J. C. Juncker : On ne peut pas «faire le bonheur des Grecs malgré eux», 3 novembre 2011
Si M. Friedman, gourou de l’ultra libéralisme, pouvait encore prodiguer ses conseils, il n’aurait pas proposé autre chose que le remède qui est administré à la Grèce. Une cure d’austérité, une supplémentaire. Avec comme horizon, la mise en coupe réglée des biens publics, le sabrage des prestations sociales accompagné d’une paupérisation de masse. Avec de surcroit une pression consistant à mettre sous l’éteignoir toute velléité démocratique. L’Europe est devenue le prototype du risque 0 dans l’entreprise de libéralisation de l’économie. Rien ne doit contrecarrer cette marche inéluctable. Et si fugacement, le referendum agité par G. Papandreou a déstabilisé le bel édifice propagandiste, on a surtout constaté une rémanence des réflexes de 2005. Même ostracisme, même comportement de meute, même ton péremptoire sur ce qu’il faut et ce qu’il ne faut pas.
Christopher Dombres
Le recours au populisme est un artifice connu. Les think-tanks néo-libéraux se prévalent de le combattre en caricaturant le mal comme une hystérie gaucho-nationaliste. Les revirements récents du Front National sur les thématiques sociales donnent du grain à moudre aux tenants de la mondialisation libérale. Puisque l’extrême droite s’oppose à la mondialisation, exhalant des relents nationalistes, cela prouve évidemment que le bonheur global se niche dans les bienfaits du libre-échange. Or l’un des arguments connexes à la pédagogie du marché aujourd’hui en Europe, c’est le dénigrement des grecs comme entité, groupe, humains. La forte propension que ces Méditerranéens développent à contourner le fisc par exemple. Ou à se laisser vivre tel des cigales à contrario des vertueux Allemands.

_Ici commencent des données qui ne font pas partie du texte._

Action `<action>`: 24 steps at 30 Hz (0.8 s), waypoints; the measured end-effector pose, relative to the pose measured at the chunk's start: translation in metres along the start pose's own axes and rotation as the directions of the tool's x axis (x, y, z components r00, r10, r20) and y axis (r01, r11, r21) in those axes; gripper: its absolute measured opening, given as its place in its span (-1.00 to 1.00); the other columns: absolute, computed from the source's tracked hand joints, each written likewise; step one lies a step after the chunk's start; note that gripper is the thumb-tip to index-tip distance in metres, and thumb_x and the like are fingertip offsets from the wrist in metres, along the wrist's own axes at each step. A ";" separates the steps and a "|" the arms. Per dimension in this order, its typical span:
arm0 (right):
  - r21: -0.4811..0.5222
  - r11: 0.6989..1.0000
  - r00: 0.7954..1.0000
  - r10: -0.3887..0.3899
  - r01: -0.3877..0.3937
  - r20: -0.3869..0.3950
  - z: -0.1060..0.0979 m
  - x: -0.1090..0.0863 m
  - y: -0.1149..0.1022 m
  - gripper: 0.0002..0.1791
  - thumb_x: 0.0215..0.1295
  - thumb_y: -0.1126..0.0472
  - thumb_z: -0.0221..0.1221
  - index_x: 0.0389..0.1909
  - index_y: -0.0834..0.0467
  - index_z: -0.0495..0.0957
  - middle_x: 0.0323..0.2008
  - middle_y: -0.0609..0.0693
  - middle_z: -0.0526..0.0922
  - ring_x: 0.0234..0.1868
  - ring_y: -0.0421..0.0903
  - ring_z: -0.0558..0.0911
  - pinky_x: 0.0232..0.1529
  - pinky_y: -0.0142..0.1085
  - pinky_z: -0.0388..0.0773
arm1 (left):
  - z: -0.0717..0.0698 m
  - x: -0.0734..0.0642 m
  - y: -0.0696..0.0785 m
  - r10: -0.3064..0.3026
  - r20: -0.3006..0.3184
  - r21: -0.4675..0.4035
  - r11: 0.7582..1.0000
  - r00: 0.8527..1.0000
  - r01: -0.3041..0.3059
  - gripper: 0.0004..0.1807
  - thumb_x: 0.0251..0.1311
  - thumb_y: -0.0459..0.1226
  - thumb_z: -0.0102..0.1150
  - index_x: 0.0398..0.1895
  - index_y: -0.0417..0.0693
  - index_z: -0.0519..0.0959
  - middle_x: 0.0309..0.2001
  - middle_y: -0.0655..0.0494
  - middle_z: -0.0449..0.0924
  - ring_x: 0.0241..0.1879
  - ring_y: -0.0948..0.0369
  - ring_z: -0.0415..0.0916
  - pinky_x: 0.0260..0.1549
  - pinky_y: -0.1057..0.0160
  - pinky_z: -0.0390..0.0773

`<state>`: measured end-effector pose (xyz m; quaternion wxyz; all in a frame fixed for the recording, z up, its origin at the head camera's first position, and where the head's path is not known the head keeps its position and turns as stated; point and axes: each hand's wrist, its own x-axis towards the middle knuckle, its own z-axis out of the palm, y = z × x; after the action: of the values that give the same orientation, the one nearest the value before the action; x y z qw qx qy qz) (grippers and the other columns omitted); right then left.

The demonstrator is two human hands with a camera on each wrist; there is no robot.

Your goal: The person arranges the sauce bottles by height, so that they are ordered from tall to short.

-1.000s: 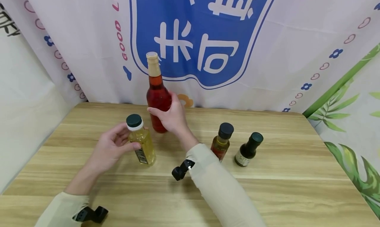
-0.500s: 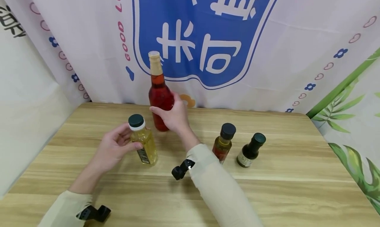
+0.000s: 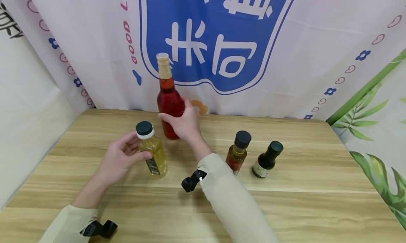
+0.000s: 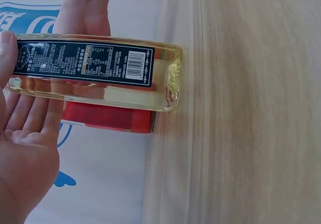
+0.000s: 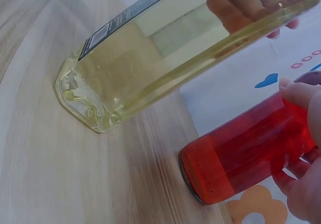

Le populisme consiste à dresser les groupes d’humains entre eux. En l’occurrence, établir des modèles purs (les allemands) qu’il faut rejoindre, et des antimodèles impurs (les grecs). Que ce type de raisonnement clivant ne choque plus grand monde. Qu’il puisse être propagé par les experts ou éditocrates en dit long sur l’intégration de la rhétorique populiste. Une rhétorique dont les propagandistes européens se servent pour stigmatiser un pays, ses habitants. Il parait naturel aujourd’hui, une fois le train de la pensée unique passé, ayant tout renversé sur son passage qu’on puisse assener que la vertu budgétaire demeure l’alpha et l’oméga de toute pensée politique. Que le modèle déflationniste allemand basé sur leur phobie de la crise des années 20 puisse devenir le standard universel. De l’Estonie à Chypre.
Il existe dans tous les pays de l’union un bataillon de journalistes bien informés, qui traite la thématique européenne en community manager. Distiller la bonne information comme un rouage du système. On peut parier qu’un eurosceptique serait nettement moins tuyauté pour devenir comme le prétend N. Demorand, le meilleur journaliste français sur l’Europe. Le rédacteur en chef du quotidien de gauche omet d’évoquer les points de vues et les affinités de son champion. Mais surtout sa frénésie partisane ; on ne se lasse pas de ses saillies péremptoires contre A. Montebourg ou J. L. Melenchon. Petit détail piquant, ces titulaires bénéficiant d’un abattement fiscal de plus de 7 000 euros annuels opérant dans un média largement déficitaire et subventionné, font l’apologie de la rigueur budgétaire. Des autres.
Et pas que des Grecs. Car cette pédagogie a aussi des effets internes. Le supplice des Grecs, les coup de sangs anti dettes de J. M. Aphatie (et bien d’autres) qui claironnent sur les antennes et la conversion au monétarisme friedmanien de la presse permettent aux gouvernements de droite et aux prétendants de gauche de se lancer dans une course effrénée à la rigueur. Tout conspire à l’édification d’une seule (et unique) politique issue des croyances néo-libérales. Des recettes qui échouent (pour une majorité de citoyens) depuis plus de 30 ans. Et dont on stérilise la moindre inflexion, comme dans l’éventualité d’un referendum. Où les Grecs auraient pu décider de la manière dont ils seraient saignés. La pression du G20 et des agences de notation ont eu raison de cette misérable tentative. L’immense J. Quatremer n’y a vu seulement qu’un coup de poker d’un politicard en fin de course. Et un juste retour à la normalité après l’abandon du projet.
De toute évidence. L’Europe souffre de déficits budgétaires, mais bien plus grave, elle est gangrénée par un déficit démocratique. Lourd.